PRESS RELEASE

Tajikistan Launches Country Economic Memorandum (CEM)

June 22, 2011




Tajikistan’s Quest for Growth: Stimulating Private Investment

DUSHANBE, June 22, 2011 – While economic reforms and high remittances helped Tajikistan to recover from a severe transition-related recession and civil conflict of the 1990s, future growth will require much bolder economic reforms to create an economic foundation for a diversified, inclusive and sustainable growth path, according to the World Bank’s latest Country Economic Memorandum (CEM) on Tajikistan released today. Department for International Development (DFID) of the UK co- financed the eight thematic background studies for this report.

The report entitled “Tajikistan’s Quest for Growth: Stimulating Private Investment” takes stock of the country’s recent economic growth, analyses the key constraints to sustained future growth, and recommends how the authorities can focus their efforts to progressively transform the economy from one that is dependent on remittances and public-sector investment to one that is economically diversified and led by the private sector.

Tajikistan grew strongly during 2000–08, with GDP growth averaging nearly 8 percent a year (although per capita GDP, despite doubling, is still below pre-transition levels).
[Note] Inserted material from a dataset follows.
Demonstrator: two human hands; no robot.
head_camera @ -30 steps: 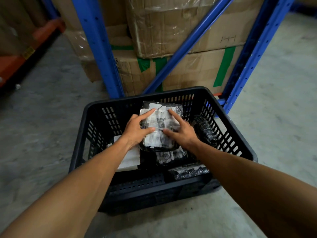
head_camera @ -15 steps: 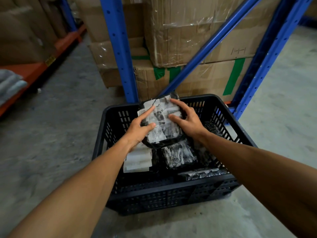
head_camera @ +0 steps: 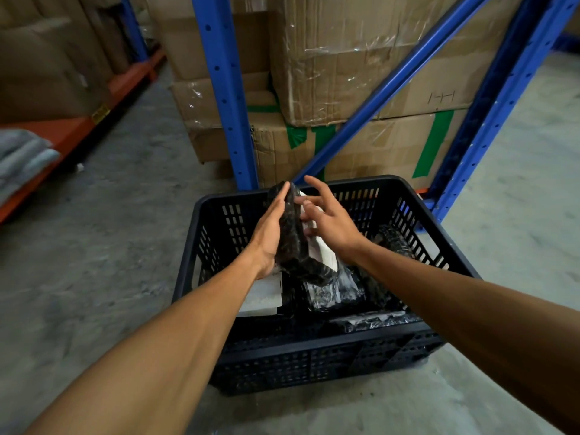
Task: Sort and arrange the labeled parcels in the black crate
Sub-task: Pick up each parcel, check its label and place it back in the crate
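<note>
A black plastic crate stands on the concrete floor in front of me. Above its middle I hold a black-wrapped parcel tipped up on edge, its white label facing right. My left hand lies flat against the parcel's left face and supports it from below. My right hand touches the label side with fingers spread. Inside the crate lie a white parcel at the left, a shiny black parcel in the middle, another black parcel by the right wall, and one along the front wall.
Blue rack uprights and a diagonal brace rise just behind the crate, with taped cardboard boxes stacked behind them. An orange shelf beam with grey folded cloth runs along the left.
The parcel has been lifted out of the crate and turned from flat, label up, onto its edge. My right hand's fingers have spread. The view has shifted upward and left.
</note>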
People living in poverty fell sharply, from 72 percent in 2003 to 47 percent in 2009, with more than a million people moving out of poverty; during the same period, the share of the extremely poor population fell from 42 percent to 17 percent. Key social indicators (for example, primary and secondary school enrollment rates, infant mortality, maternal mortality, and child malnutrition) also improved.

Following a severe downturn due to the food and oil price shocks of 2007 and the global economic crisis of 2008–09, Tajikistan is recovering. Real GDP grew by 6.5 percent in 2010, due to higher output in power, construction, and manufacturing, and an increase in remittances and exports. Cotton and aluminum prices have recovered since the crisis and noncotton agricultural exports have risen.

“With a less favorable external environment than in the past, the government will need to accelerate reforms to meet its ambitious growth target,” said Yvonne Tsikata, World Bank Economic Director for Europe and Central Asia, who is in Tajikistan on athree-day visit to discuss the reform program with Government counterparts and visit some project sites.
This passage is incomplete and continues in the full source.